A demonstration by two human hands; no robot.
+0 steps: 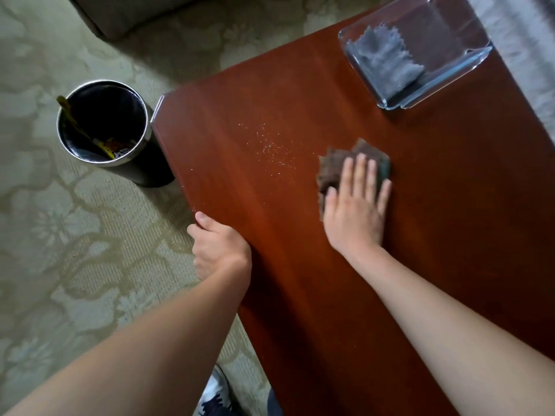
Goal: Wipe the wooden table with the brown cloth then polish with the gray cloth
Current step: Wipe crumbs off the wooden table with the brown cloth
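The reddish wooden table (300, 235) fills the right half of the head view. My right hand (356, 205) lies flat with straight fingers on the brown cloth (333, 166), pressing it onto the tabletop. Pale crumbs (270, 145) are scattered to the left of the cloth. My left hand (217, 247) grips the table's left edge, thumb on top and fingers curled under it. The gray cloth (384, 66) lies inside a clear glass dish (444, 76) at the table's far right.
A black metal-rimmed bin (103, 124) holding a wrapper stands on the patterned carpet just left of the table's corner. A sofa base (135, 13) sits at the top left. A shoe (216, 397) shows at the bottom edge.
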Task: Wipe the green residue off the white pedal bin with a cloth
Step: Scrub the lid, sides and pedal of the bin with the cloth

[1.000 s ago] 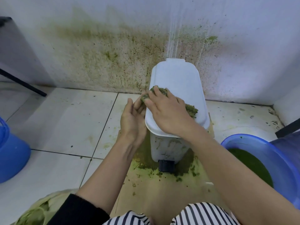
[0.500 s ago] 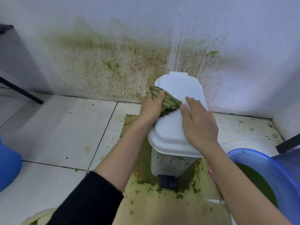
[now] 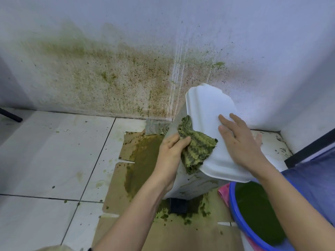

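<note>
The white pedal bin (image 3: pixel 208 109) stands tilted against the stained wall, its lid facing me. Green smears show on its front wall (image 3: pixel 195 185) above the black pedal (image 3: pixel 178 205). My left hand (image 3: pixel 170 151) grips a green-soaked cloth (image 3: pixel 196 147) and holds it against the left edge of the lid and the bin's side. My right hand (image 3: pixel 239 142) lies flat on the lid with straight fingers, steadying it.
Soaked cardboard (image 3: pixel 141 160) with green sludge covers the floor under the bin. A blue basin (image 3: pixel 253 214) of green liquid sits at the right, a pink cloth (image 3: pixel 223 193) beside it. The wall (image 3: pixel 108 78) is spattered green. White floor tiles (image 3: pixel 45 151) lie to the left.
The cloth passed from my right hand to my left. The left hand slid it down the lid's left edge, the right hand flattened on the lid, and the bin tipped rightward.
</note>
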`<state>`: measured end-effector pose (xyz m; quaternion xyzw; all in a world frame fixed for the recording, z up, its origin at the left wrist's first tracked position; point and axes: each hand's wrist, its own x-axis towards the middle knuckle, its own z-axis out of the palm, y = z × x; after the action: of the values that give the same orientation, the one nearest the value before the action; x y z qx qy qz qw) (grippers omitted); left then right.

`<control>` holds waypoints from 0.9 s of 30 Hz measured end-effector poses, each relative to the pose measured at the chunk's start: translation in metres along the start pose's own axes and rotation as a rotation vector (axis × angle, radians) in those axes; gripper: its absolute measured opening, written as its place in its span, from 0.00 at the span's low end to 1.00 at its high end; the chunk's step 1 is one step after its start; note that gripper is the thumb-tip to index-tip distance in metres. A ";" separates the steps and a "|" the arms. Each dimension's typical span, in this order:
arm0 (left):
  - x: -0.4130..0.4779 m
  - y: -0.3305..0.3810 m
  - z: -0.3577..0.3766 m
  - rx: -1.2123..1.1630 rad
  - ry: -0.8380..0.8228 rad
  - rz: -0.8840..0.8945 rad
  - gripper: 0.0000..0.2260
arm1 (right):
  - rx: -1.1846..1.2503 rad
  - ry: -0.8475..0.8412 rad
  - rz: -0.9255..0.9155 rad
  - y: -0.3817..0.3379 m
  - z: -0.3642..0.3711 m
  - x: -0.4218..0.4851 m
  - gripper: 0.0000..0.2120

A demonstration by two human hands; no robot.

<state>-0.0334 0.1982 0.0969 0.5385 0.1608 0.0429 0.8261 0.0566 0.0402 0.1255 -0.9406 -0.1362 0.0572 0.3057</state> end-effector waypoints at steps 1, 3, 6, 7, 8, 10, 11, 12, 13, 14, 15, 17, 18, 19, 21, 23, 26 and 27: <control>0.001 0.001 0.006 -0.038 0.011 -0.008 0.12 | 0.041 0.006 0.008 0.000 -0.003 0.002 0.21; 0.006 0.000 0.019 -0.124 0.059 -0.041 0.08 | 0.107 0.011 0.032 -0.005 -0.007 0.010 0.22; 0.017 -0.004 0.021 -0.388 0.147 -0.148 0.09 | 0.091 -0.024 0.074 -0.019 -0.007 0.022 0.32; 0.019 -0.006 0.018 -0.509 0.144 -0.205 0.11 | 0.060 -0.039 0.082 -0.023 -0.006 0.025 0.37; 0.021 -0.009 0.014 -0.622 0.146 -0.251 0.13 | 0.023 -0.053 0.089 -0.024 -0.004 0.027 0.41; 0.024 -0.013 0.005 -0.789 0.124 -0.273 0.14 | -0.030 -0.061 0.104 -0.024 -0.002 0.031 0.43; 0.027 -0.017 -0.001 -0.833 0.114 -0.256 0.13 | -0.035 -0.052 0.107 -0.022 -0.002 0.032 0.42; 0.030 -0.020 -0.005 -0.870 0.097 -0.232 0.14 | -0.031 -0.039 0.108 -0.021 -0.003 0.033 0.40; 0.034 -0.023 -0.010 -0.891 0.090 -0.209 0.15 | -0.024 -0.029 0.107 -0.022 -0.005 0.035 0.36; 0.038 -0.025 -0.013 -0.899 0.085 -0.192 0.17 | -0.015 -0.021 0.111 -0.022 -0.006 0.037 0.33; 0.042 -0.027 -0.016 -0.898 0.083 -0.181 0.18 | -0.021 -0.008 0.114 -0.023 -0.005 0.039 0.29; 0.050 -0.030 -0.020 -0.908 0.090 -0.167 0.20 | -0.063 0.027 0.125 -0.020 -0.004 0.042 0.27; 0.054 -0.030 -0.020 -0.919 0.085 -0.159 0.21 | -0.084 0.037 0.121 -0.016 -0.005 0.043 0.27; 0.059 -0.031 -0.020 -0.926 0.076 -0.145 0.21 | -0.098 0.033 0.112 -0.012 -0.006 0.043 0.29; 0.065 -0.029 -0.014 -0.896 0.033 -0.102 0.21 | -0.106 -0.001 0.104 -0.002 -0.010 0.042 0.30; 0.072 -0.024 -0.002 -0.741 -0.033 -0.034 0.19 | -0.094 -0.037 0.119 0.005 -0.017 0.040 0.26; 0.085 -0.026 0.028 -0.207 -0.074 0.111 0.20 | -0.077 -0.044 0.106 0.009 -0.022 0.039 0.23; 0.091 -0.032 0.039 0.050 -0.067 0.165 0.21 | -0.076 -0.041 0.102 0.009 -0.022 0.039 0.23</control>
<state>0.0612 0.1725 0.0623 0.5713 0.0893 0.0886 0.8110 0.1000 0.0319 0.1370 -0.9558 -0.0965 0.0866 0.2639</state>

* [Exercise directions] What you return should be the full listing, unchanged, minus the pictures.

* [Solution to this task]
A demonstration by two human hands; no robot.
+0 steps: 
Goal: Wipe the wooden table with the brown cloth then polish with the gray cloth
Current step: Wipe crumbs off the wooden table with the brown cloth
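The reddish wooden table (300, 235) fills the right half of the head view. My right hand (356, 205) lies flat with straight fingers on the brown cloth (333, 166), pressing it onto the tabletop. Pale crumbs (270, 145) are scattered to the left of the cloth. My left hand (217, 247) grips the table's left edge, thumb on top and fingers curled under it. The gray cloth (384, 66) lies inside a clear glass dish (444, 76) at the table's far right.
A black metal-rimmed bin (103, 124) holding a wrapper stands on the patterned carpet just left of the table's corner. A sofa base (135, 13) sits at the top left. A shoe (216, 397) shows at the bottom edge.
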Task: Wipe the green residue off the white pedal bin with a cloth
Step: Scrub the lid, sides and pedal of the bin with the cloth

[1.000 s ago] 
[0.500 s ago] 
[now] 

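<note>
The white pedal bin (image 3: pixel 208 109) stands tilted against the stained wall, its lid facing me. Green smears show on its front wall (image 3: pixel 195 185) above the black pedal (image 3: pixel 178 205). My left hand (image 3: pixel 170 151) grips a green-soaked cloth (image 3: pixel 196 147) and holds it against the left edge of the lid and the bin's side. My right hand (image 3: pixel 239 142) lies flat on the lid with straight fingers, steadying it.
Soaked cardboard (image 3: pixel 141 160) with green sludge covers the floor under the bin. A blue basin (image 3: pixel 253 214) of green liquid sits at the right, a pink cloth (image 3: pixel 223 193) beside it. The wall (image 3: pixel 108 78) is spattered green. White floor tiles (image 3: pixel 45 151) lie to the left.
The cloth passed from my right hand to my left. The left hand slid it down the lid's left edge, the right hand flattened on the lid, and the bin tipped rightward.
</note>
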`<state>`: measured end-effector pose (xyz m; quaternion xyzw; all in a world frame fixed for the recording, z up, its origin at the left wrist's first tracked position; point and axes: each hand's wrist, its own x-axis towards the middle knuckle, its own z-axis out of the palm, y = z × x; after the action: of the values that give the same orientation, the one nearest the value before the action; x y z qx qy qz qw) (grippers omitted); left then right.

`<control>` holds waypoints from 0.9 s of 30 Hz measured end-effector poses, each relative to the pose measured at the chunk's start: translation in metres along the start pose's own axes and rotation as a rotation vector (axis × angle, radians) in those axes; gripper: its absolute measured opening, written as its place in its span, from 0.00 at the span's low end to 1.00 at its high end; the chunk's step 1 is one step after its start; note that gripper is the thumb-tip to index-tip distance in metres. A ";" separates the steps and a "|" the arms. Each dimension's typical span, in this order:
arm0 (left):
  - x: -0.4130..0.4779 m
  - y: -0.3305..0.3810 m
  - z: -0.3577..0.3766 m
  - rx: -1.2123..1.1630 rad
  - ry: -0.8380..0.8228 rad
  - rz: -0.8840..0.8945 rad
  - gripper: 0.0000..0.2260
arm1 (right):
  - rx: -1.1846..1.2503 rad
  - ry: -0.8475..0.8412 rad
  - rz: -0.9255..0.9155 rad
  - y: -0.3817..0.3379 m
  - z: -0.3642..0.3711 m
  - x: -0.4218..0.4851 m
  - gripper: 0.0000..0.2120

A demonstration by two human hands; no robot.

<state>-0.0334 0.1982 0.0969 0.5385 0.1608 0.0429 0.8261 0.0566 0.0402 0.1255 -0.9406 -0.1362 0.0572 0.3057</state> end-effector waypoints at steps 1, 3, 6, 7, 8, 10, 11, 12, 13, 14, 15, 17, 18, 19, 21, 23, 26 and 27: <control>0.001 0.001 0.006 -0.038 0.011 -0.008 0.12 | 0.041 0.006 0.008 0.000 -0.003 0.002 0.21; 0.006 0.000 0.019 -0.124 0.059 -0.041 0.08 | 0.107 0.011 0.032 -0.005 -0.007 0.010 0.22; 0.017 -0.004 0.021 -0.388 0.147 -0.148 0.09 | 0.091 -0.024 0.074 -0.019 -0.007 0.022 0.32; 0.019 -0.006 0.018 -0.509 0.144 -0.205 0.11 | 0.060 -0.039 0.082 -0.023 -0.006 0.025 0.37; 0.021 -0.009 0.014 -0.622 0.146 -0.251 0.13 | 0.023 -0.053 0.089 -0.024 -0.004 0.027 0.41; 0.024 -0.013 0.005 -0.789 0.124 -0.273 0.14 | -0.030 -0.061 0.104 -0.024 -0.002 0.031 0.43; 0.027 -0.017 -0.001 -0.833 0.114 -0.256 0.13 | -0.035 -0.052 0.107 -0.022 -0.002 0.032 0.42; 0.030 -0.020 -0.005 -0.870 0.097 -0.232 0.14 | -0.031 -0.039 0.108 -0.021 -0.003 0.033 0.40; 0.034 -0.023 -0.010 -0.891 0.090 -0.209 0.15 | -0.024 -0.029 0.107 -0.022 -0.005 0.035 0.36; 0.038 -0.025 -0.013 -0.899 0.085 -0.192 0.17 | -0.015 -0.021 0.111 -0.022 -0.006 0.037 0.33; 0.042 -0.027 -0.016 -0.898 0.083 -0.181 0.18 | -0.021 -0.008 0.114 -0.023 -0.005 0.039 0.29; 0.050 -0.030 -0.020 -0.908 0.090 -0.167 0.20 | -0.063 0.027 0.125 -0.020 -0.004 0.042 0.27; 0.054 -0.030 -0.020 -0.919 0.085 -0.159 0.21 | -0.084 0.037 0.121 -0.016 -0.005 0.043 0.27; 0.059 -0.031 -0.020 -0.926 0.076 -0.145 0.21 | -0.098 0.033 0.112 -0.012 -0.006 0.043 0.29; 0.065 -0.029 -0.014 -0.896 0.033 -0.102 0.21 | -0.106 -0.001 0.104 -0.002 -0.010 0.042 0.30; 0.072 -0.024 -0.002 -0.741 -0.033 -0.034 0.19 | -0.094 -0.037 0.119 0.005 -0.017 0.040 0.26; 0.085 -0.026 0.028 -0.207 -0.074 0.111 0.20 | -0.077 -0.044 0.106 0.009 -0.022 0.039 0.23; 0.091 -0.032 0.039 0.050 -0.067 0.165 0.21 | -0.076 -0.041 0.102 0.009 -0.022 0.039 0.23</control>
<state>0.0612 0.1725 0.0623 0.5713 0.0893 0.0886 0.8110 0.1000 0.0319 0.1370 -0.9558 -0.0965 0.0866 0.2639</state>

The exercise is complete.